• _Task instructions_
Produce a word-for-word copy of the lines from the one that contains "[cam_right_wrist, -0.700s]" to the final line of the data below, with all pictures dropped.

----------

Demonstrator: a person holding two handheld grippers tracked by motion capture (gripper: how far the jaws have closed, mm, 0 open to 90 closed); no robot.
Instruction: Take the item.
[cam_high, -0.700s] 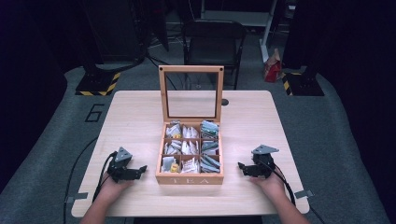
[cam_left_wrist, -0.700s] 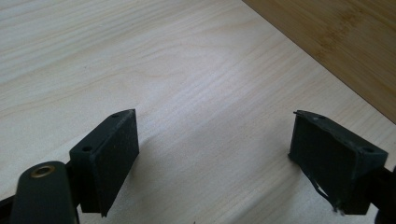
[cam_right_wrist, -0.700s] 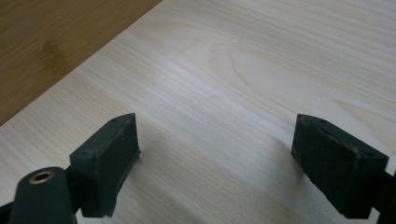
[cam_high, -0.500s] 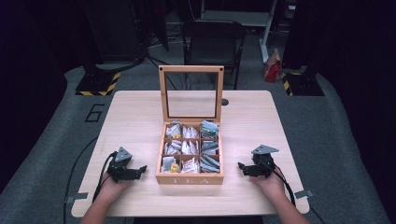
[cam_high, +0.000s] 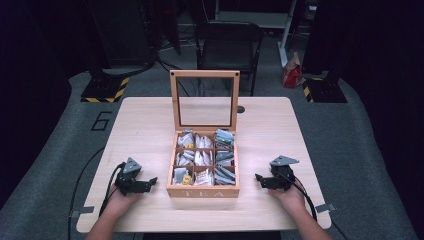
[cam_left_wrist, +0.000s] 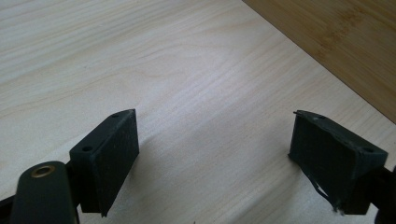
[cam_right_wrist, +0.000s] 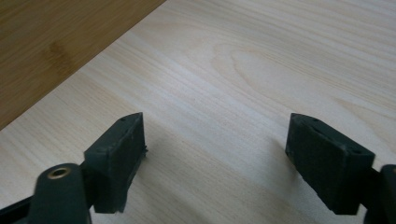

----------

• _Task response_
[cam_right_wrist, -0.700s] 
[cam_high, -0.500s] 
[cam_high, +0.000s] 
[cam_left_wrist, +0.000s] 
[cam_right_wrist, +0.000s] 

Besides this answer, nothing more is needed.